When you copy the data, keep every line exactly as written and skip the pictures.
──────── Collected data
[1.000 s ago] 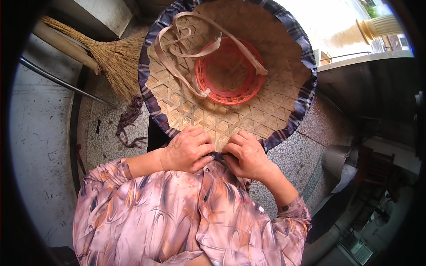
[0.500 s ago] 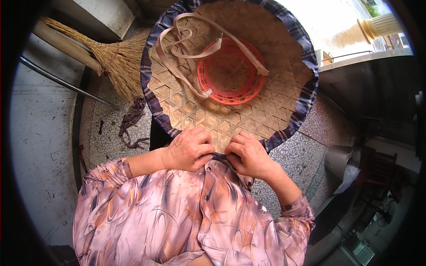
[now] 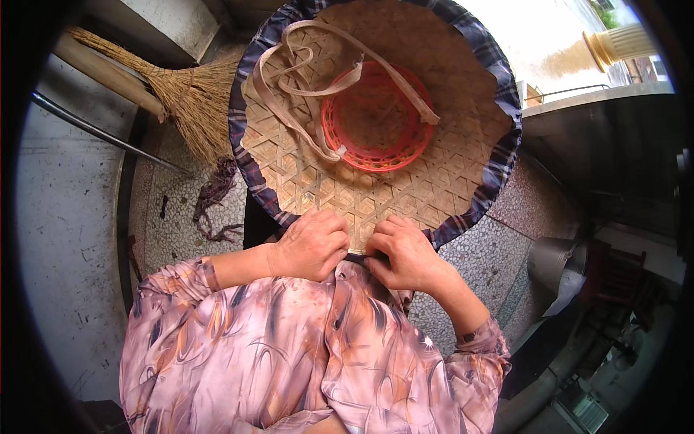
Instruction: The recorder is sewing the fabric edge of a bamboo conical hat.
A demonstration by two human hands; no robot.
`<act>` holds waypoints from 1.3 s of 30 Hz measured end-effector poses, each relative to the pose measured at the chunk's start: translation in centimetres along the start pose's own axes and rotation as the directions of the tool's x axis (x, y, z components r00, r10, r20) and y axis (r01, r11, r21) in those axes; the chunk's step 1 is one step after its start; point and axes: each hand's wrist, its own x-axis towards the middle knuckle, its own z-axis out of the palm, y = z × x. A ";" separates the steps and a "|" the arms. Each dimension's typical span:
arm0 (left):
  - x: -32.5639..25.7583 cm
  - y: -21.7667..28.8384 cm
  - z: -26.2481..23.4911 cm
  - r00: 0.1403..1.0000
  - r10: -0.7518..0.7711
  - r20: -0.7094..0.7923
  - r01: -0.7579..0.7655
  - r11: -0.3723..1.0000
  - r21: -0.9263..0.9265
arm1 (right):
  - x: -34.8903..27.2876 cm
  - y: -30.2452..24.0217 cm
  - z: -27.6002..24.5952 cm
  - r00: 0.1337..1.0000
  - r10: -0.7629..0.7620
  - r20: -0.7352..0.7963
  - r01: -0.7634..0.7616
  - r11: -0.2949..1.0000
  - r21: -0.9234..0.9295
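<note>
As I look down, my left hand [image 3: 311, 244] and right hand [image 3: 405, 254] — fingers curled tight — pinch the woven hat's [image 3: 405, 181] plaid rim [image 3: 249, 163] at six o'clock.

You have one woven conical hat [image 3: 405, 181] before you — one red plastic headband ring [image 3: 376, 119] inside it, one beige chin strap [image 3: 303, 94]. Two hands on the rim: left hand [image 3: 311, 246], right hand [image 3: 405, 253]. One straw broom [image 3: 181, 87]; one metal rod [image 3: 101, 130].
</note>
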 end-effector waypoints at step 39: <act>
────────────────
Your response:
[1.000 s ago] 
[0.500 s ago] 
[now] 
Instruction: The recorder is sewing the fabric edge of a bamboo conical hat.
A demonstration by two human hands; no robot.
`<act>` holds waypoints from 1.3 s of 30 Hz measured end-effector poses, each relative to the pose measured at the chunk's start: translation in centimetres along the start pose's own axes and rotation as the directions of the tool's x axis (x, y, z components r00, r10, r20) and y axis (r01, r11, r21) in those axes; the chunk's step 1 is one step after its start; point and axes: each hand's wrist, its own x-axis towards the middle knuckle, its own z-axis out of the palm, y = z × x. A ";" separates the steps and a "|" the arms. Each dimension's typical span:
arm0 (left):
  - x: -32.5639..25.7583 cm
  - y: -21.7667..28.8384 cm
  - z: -26.2481..23.4911 cm
  - r00: 0.1403..1.0000
  - r10: -0.7518..0.7711
  - r20: -0.7094..0.7923
  - r01: -0.7579..0.7655
  - r11: -0.3723..1.0000
  - r21: -0.9263..0.9265
arm1 (right):
  - x: -34.8903..27.2876 cm
  - y: -30.2452..24.0217 cm
  - z: -27.6002..24.5952 cm
  - r00: 0.1337..1.0000
  - r10: -0.7629..0.7620
  - r20: -0.7352..0.7963
  - r01: -0.7634..0.7616
  - r11: -0.2949..1.0000
  - r21: -0.9234..0.9295
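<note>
As I look down, my left hand [image 3: 311, 244] and right hand [image 3: 405, 254] — fingers curled tight — pinch the woven hat's [image 3: 405, 181] plaid rim [image 3: 249, 163] at six o'clock.

You have one woven conical hat [image 3: 405, 181] before you — one red plastic headband ring [image 3: 376, 119] inside it, one beige chin strap [image 3: 303, 94]. Two hands on the rim: left hand [image 3: 311, 246], right hand [image 3: 405, 253]. One straw broom [image 3: 181, 87]; one metal rod [image 3: 101, 130].
</note>
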 end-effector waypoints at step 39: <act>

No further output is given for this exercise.